The favour comes amid an intriguing concern with metaphor. As Hae-mi digs into an imaginary orange while Jong-su looks on impressed, she claims it is not a case of convincing the spectator the orange is there, but simply ‘forgetting’ there isn’t one, and surrendering to the imagination.

What could easily have read as a bolshy attempt at symbolism becomes an intriguing primer for the film’s existential musing. When the young woman starts sharing childhood memories of the awful things Jong-su said to her while in school, the protagonist is presented with aspects of himself he’d rather have left forgotten; a doubt that is – like most things in Burning – left to smoulder eerily beneath the surface.

The rest of Chang-Dong’s endlessly intriguing mystery spawns from this point, with Hae-mi’s shruggish comments haunting the young protagonist’s world with an almost magical realist bent.
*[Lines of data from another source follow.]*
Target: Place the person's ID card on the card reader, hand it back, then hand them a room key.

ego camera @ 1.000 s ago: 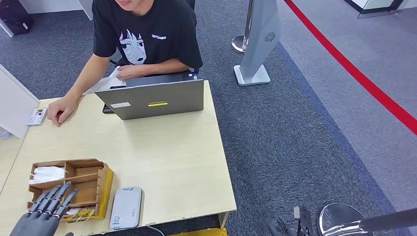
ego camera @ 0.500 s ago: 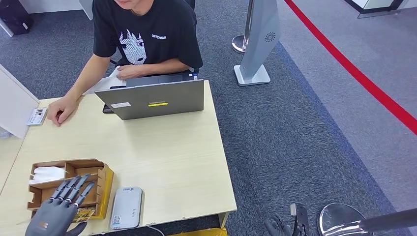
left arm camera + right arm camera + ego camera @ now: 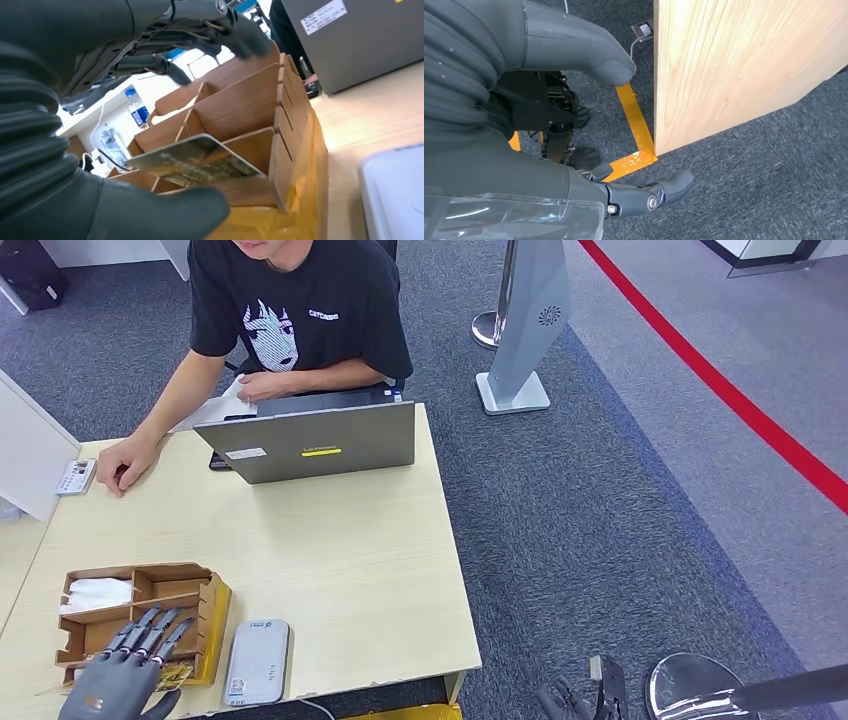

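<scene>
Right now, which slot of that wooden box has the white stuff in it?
The far-left compartment of the wooden box, the one toward the person, holds the white stuff. The neighbouring slots look bare, and the left hand hovers over the near ones.

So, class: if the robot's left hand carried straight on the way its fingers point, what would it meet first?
Probably the wooden organizer: the left hand hovers over its near end, fingers pointing along it toward the white item in the far compartment. A card lies just below; height above the dividers is unclear.

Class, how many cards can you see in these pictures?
2. One card lies beside the person's hand; another card sits in the wooden box beneath the left hand. More may be hidden.
</scene>
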Controlling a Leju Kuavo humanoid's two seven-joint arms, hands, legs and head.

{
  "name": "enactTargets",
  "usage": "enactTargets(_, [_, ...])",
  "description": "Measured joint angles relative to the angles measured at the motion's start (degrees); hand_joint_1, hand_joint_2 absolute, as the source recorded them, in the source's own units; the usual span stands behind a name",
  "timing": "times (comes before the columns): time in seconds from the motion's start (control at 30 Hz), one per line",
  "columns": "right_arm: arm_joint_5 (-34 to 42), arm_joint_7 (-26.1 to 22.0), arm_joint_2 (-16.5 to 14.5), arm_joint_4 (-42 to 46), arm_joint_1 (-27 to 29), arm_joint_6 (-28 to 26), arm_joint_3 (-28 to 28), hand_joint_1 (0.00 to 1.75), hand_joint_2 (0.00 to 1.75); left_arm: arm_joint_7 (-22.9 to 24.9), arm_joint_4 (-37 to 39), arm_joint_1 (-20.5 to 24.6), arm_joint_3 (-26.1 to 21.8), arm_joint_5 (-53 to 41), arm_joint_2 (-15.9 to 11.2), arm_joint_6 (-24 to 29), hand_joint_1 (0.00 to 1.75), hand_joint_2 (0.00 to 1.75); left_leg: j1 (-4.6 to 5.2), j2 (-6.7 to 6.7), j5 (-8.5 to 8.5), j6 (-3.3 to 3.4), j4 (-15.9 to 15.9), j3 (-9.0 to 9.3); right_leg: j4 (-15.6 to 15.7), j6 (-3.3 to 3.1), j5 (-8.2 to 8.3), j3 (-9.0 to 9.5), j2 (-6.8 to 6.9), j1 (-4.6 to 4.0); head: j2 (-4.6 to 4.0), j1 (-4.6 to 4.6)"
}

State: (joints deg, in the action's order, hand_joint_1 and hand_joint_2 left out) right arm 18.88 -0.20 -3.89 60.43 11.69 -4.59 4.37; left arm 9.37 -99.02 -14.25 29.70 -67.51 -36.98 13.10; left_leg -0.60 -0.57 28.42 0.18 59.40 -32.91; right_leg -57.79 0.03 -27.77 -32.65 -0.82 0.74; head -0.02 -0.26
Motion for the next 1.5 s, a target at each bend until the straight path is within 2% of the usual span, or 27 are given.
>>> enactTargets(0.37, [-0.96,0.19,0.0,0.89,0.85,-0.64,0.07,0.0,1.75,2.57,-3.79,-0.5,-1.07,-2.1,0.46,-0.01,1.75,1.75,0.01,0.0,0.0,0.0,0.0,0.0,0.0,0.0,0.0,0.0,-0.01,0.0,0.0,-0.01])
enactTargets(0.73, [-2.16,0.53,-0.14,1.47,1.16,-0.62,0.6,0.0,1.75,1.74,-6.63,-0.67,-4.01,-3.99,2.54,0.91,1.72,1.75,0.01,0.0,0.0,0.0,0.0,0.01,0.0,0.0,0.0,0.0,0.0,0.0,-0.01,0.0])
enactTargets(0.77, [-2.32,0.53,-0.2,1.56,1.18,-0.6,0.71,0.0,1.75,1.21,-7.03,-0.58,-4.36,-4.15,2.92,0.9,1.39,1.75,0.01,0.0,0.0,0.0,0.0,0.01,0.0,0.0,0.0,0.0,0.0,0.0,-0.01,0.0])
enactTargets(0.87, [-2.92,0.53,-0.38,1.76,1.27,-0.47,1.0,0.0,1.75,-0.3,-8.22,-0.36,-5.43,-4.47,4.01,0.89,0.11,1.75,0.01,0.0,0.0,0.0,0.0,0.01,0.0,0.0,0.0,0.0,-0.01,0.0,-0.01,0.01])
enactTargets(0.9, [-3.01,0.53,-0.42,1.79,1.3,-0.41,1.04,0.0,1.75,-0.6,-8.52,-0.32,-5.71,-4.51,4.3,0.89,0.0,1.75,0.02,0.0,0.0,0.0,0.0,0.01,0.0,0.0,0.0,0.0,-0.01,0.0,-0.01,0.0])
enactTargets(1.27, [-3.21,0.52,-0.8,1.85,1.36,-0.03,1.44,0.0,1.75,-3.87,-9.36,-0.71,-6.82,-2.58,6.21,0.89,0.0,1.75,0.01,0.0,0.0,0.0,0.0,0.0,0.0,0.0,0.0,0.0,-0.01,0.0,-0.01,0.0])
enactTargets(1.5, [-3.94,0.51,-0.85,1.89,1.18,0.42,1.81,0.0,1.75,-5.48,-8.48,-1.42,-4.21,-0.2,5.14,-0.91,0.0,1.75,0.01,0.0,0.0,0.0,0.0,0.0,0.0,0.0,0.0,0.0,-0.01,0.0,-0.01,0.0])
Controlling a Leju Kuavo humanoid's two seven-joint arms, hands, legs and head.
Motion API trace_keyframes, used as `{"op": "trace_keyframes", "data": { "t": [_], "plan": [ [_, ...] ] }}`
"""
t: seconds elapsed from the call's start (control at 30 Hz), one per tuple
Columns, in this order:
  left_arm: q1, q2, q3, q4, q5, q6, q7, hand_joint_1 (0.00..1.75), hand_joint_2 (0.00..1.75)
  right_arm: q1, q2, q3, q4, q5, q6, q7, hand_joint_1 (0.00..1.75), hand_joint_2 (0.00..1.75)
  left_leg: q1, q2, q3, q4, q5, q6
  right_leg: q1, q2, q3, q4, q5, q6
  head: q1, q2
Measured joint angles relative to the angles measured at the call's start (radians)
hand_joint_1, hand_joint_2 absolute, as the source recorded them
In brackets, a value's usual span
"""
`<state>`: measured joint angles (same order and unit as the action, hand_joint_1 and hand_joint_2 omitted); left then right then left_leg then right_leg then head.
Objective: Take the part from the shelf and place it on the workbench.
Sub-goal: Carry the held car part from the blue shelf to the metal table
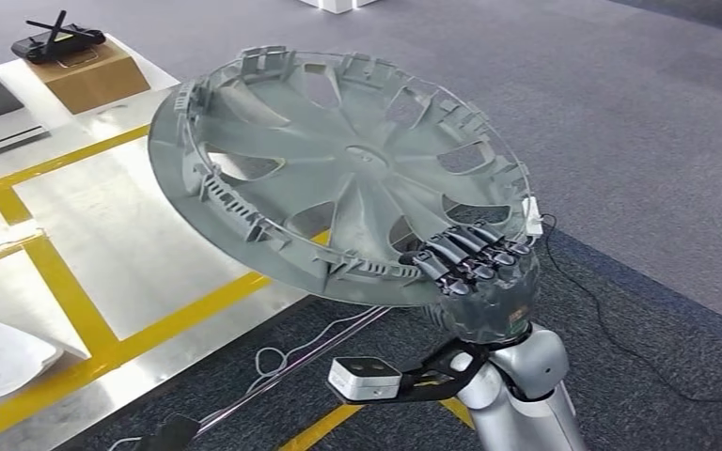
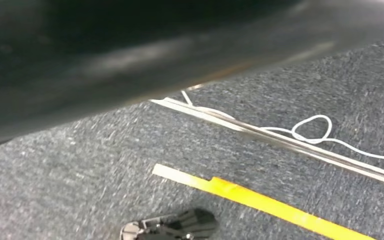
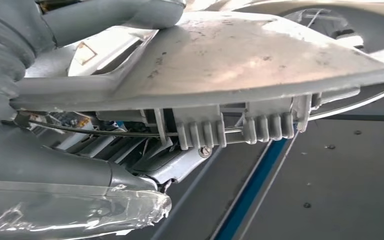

Cinematographer Hong Gyeong-Pyo captures the ethereal pleasance of the teenager’s daydreams with an airily sun-dappled palette, casting a fragile warmth over a lonely South Korean suburbia that saddens as much as it invites.

It’s also the crucial primer for the film’s gradual descent into deep, dark paranoia. The dreamlike musing is punctured when Hae-mi returns from Africa with new friend Ben (Steve Yeun), who’s confident, masculine and seemingly without grief. When Hae-mi returns with Ben, however, the idyllic dream gradually bends to constant, deep-seated paranoia. As Hae-mi sleeps, Ben confesses to Jong-su a secret pastime of his: every two months, he chooses an abandoned greenhouse to burn to the ground. What’s more, the next burning will be happening ‘very soon’, and close to Jong-su’s home. ‘Very close,’ Ben wafts, chillingly understated.

For fear of puncturing the magic, suffice to say that the liberating half-reality girding Jong-su’s existence becomes an unnerving spiral of jealousy, inferiority and passion, unravelling at a pace that sees none of its 148 minutes wasted. Amidst it all, Hae-mi remains the blissfully unaware centre of Chang-Dong’s disturbing meditation on masculinity; her elusive presence captures beautifully the troubling mythologisation of the passive love interest by self-destructive sexual desires.

Chang-Dong has long been an established auteur in Korean tragedy, but Burning quite possibly marks his most personal entry to date. It’s a gorgeous palimpsest of male anxieties, subjectivities and manifold imageries, framed with the languid, spectral air of a memory that is at once nostalgic, and deeply painful.